From her side, Ben shifted—not dramatically, but enough.

A slow inhale that never quite made it to his lungs. His eyes locked on the glass in front of him, but his attention was fixed elsewhere.

Julian clocked it. His eyes flicked to his brother, and for a split second, his grin sharpened. Not joy—something more twisted. Like watching a crack form in polished marble.

"Oh, he does," he said, turning back to her, voice dipping just enough to make it dangerous. "He just likes to pretend he doesn’t."

The silence that followed wasn’t awkward—it was loaded. Julian’s gaze roamed, slow and intentional, as if he were mapping her edges, looking for fault lines.

"But you already knew that... didn’t you?"

The way he said it was deliberate. Not loud. Not crude.

Just enough weight behind it to make the implication hit.

Katherine felt the tension beside her, radiating off Ben.

He didn’t move, but she could feel the shift in his posture.

She noted it—catalogued it—but didn’t rise to it.

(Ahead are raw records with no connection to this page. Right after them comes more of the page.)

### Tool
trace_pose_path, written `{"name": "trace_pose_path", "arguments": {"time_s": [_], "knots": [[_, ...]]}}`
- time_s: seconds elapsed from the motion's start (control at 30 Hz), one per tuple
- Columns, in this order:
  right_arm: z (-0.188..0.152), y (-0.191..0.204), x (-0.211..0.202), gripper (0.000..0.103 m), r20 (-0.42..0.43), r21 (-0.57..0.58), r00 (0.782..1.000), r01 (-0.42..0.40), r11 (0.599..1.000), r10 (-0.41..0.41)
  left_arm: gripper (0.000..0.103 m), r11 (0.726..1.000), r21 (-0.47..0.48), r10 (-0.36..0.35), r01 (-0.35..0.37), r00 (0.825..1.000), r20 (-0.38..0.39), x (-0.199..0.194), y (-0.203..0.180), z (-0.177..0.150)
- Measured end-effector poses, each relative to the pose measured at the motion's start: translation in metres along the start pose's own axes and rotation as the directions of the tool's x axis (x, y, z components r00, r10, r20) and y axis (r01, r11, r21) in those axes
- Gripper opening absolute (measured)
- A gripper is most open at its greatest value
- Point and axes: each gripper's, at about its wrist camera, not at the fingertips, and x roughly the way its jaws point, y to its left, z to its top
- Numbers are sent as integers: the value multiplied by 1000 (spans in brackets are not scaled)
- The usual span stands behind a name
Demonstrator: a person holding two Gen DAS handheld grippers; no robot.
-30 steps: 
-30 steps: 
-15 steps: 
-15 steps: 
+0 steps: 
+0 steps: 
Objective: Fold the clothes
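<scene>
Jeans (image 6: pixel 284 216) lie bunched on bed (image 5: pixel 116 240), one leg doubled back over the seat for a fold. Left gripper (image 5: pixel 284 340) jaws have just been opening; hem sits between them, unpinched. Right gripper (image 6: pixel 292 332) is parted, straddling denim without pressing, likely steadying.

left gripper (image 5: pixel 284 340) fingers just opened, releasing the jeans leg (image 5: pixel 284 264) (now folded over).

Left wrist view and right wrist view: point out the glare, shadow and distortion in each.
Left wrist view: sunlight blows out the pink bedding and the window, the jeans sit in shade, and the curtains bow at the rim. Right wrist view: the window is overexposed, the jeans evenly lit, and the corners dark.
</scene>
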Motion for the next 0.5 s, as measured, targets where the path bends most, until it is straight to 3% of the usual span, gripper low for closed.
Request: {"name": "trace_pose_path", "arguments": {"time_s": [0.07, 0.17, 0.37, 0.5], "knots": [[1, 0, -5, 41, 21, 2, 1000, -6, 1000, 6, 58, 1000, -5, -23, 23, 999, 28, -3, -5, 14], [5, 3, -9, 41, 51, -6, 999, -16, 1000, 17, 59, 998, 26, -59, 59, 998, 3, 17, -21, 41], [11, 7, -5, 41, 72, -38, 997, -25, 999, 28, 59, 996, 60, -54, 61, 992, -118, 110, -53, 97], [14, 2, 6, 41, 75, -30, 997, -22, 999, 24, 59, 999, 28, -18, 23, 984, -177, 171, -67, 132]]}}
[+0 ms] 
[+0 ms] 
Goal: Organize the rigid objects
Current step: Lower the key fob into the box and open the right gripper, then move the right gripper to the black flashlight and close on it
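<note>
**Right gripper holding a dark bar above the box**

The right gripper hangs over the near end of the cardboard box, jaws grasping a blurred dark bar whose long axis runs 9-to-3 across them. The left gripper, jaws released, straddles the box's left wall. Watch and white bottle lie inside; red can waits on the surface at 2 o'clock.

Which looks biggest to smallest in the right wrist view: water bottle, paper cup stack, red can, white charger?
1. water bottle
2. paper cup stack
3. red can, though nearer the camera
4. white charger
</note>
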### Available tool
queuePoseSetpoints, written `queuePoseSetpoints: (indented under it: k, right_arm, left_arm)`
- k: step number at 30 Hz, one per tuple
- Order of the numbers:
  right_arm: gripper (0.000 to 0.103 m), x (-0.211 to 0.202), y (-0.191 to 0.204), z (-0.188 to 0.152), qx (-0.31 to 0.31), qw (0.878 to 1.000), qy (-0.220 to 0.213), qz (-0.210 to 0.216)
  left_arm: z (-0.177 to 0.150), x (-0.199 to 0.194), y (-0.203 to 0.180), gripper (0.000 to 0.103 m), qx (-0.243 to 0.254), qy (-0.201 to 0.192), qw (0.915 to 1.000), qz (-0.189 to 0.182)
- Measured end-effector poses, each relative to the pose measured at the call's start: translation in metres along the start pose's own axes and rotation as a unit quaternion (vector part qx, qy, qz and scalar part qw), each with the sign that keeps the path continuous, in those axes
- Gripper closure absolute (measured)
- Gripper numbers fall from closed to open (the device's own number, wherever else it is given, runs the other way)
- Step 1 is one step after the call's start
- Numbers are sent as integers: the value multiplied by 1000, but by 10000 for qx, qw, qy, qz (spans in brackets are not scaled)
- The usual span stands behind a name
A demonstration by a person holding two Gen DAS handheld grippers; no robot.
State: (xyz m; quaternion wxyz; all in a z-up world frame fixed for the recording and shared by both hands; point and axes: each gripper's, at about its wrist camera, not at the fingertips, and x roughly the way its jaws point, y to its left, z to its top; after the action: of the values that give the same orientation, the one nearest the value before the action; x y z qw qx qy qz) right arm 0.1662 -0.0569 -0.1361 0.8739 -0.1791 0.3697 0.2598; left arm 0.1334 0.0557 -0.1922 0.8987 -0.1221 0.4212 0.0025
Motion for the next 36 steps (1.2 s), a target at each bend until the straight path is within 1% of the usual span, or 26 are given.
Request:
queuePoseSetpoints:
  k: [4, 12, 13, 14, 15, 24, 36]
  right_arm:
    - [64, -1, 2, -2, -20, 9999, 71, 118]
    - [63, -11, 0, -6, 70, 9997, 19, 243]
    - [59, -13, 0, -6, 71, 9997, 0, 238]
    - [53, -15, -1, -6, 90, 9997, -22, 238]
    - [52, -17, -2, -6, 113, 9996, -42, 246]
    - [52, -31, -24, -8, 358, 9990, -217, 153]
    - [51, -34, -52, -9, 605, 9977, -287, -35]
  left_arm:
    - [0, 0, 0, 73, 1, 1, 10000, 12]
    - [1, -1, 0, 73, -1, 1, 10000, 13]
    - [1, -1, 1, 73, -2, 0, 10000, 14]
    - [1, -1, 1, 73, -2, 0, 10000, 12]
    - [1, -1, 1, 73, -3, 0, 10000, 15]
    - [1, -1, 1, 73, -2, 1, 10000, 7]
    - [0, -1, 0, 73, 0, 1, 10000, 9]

She crossed her legs, laced her fingers on the table, and gave Julian a slow, razor-edged smile—like she was settling in.

Like she’d brought sharper teeth to the table.

Julian reclined with the kind of practiced elegance that came from never having to apologize for anything. The smirk.

The voice. That lazy amusement curling at the corner of his mouth, like he was already five moves ahead.

"Blondie, huh?" he said, swirling the ice in his glass. "Didn’t see that one coming."

The name hit like a slap wrapped in velvet. Her fingers tightened around her glass. She didn’t flinch, blinked slowly. Once.

"Excuse me?" Her tone was clipped, precise—a scalpel, not a question.